Expatica news

Germany votes to tighten anti-bestiality laws

Germany voted overnight Friday to tighten its law against bestiality in a bid to protect animal welfare and stipulating a heavy fine for violators.

The new legislation, which passed the Bundestag lower house of parliament in a late-night vote but still requires approval by the Bundesrat upper house, forbids sex acts with animals or supplying animals to others for sex.

Bestiality had been removed from Germany’s penal code in 1969 and since then had only been against the law if “significant harm” is inflicted on the animal.

The new law will make the practice punishable by a fine of up to 25,000 euros ($33,000).

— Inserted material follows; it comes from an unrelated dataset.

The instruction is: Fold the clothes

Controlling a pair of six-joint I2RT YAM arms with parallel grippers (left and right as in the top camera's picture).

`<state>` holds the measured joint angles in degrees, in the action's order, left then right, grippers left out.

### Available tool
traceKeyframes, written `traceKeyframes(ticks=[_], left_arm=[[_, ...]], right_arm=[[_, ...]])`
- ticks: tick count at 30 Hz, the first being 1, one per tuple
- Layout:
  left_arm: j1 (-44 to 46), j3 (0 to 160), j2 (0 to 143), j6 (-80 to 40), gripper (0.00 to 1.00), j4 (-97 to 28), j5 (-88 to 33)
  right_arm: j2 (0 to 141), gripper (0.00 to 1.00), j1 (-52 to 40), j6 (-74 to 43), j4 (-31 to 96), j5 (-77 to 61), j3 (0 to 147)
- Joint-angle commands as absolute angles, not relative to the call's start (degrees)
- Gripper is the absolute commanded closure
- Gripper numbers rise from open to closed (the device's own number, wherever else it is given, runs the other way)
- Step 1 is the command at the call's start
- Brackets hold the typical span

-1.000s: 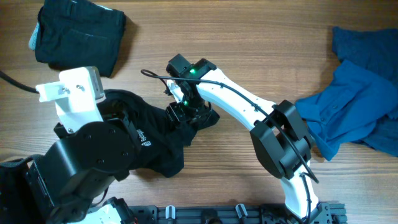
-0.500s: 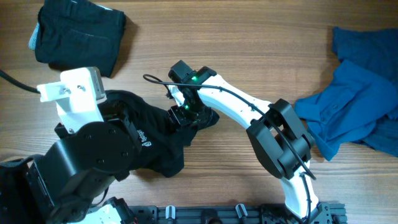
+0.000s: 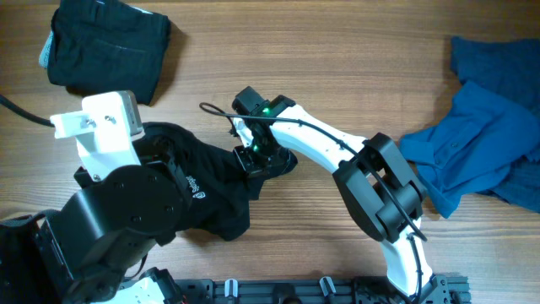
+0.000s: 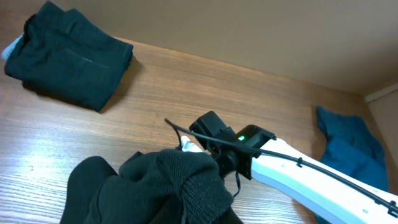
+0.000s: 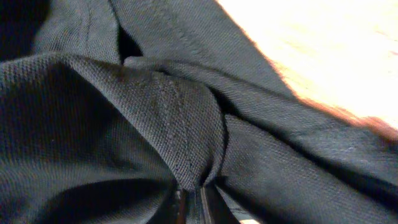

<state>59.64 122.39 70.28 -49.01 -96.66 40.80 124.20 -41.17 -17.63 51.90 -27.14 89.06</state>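
One black shirt (image 3: 215, 181), bunched.
My right jaws clamp its right edge; cloth runs left under my left jaws, state unclear.

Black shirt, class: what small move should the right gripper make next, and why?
Probably pull the right gripper away from the left arm. It pinches a fold of the black shirt, which lies crumpled between the arms; pulling should spread it flat for folding.

No text can be read: a small white mark (image 3: 193, 187) on the black shirt (image 3: 221, 173), left of the right pincer (image 3: 256, 160), is too tiny.
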Motion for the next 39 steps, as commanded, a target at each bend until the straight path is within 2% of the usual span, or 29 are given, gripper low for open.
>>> traceKeyframes(ticks=[1,7,13,17,25,30,39], left_arm=[[59.9,123.4,70.1,-50.0,0.93,-96.5,41.4],[59.9,123.4,70.1,-49.9,0.94,-96.5,41.4],[59.9,123.4,70.1,-49.9,0.94,-96.5,41.4],[59.8,123.4,70.1,-49.9,0.94,-96.5,41.4],[59.8,123.3,71.1,-49.9,0.94,-96.5,41.5],[59.8,123.3,73.3,-48.2,0.94,-96.5,43.7],[59.8,123.3,76.8,-47.8,0.93,-96.5,47.6]], right_arm=[[123.7,0.96,-38.6,-19.7,53.0,-28.3,89.2],[118.6,0.96,-33.6,-19.7,55.9,-28.3,90.5],[106.8,0.96,-26.3,-19.7,58.1,-28.3,90.5],[95.3,0.96,-18.0,-20.6,60.9,-25.8,90.5],[81.4,0.96,-3.7,-17.7,67.6,-20.7,90.5],[76.9,0.96,3.7,-18.4,72.2,-12.7,90.5],[75.9,0.96,16.2,-18.1,77.6,-7.2,90.5]])
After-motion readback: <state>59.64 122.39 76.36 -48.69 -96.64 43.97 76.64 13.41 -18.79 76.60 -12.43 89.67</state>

But the president of a group claiming to represent 100,000 people in Germany who engage in the act of bestiality or feel a sexual attraction to animals, ZETA, threatened to challenge the law before the Federal Constitutional Court.

Michael Kiok, who lives with his eight-and-a-half-year-old dog Cessie, said in a statement that he intended to stop “the discrimination against and persecution of zoophiles in Germany”.

The anti-bestiality legislation is part of a package of measures aimed at bolstering animal protection in Germany and to bring the country in line with a European Union directive.

It continues to allow certain practices common in livestock breeding such as the castration of pigs and the branding of horses.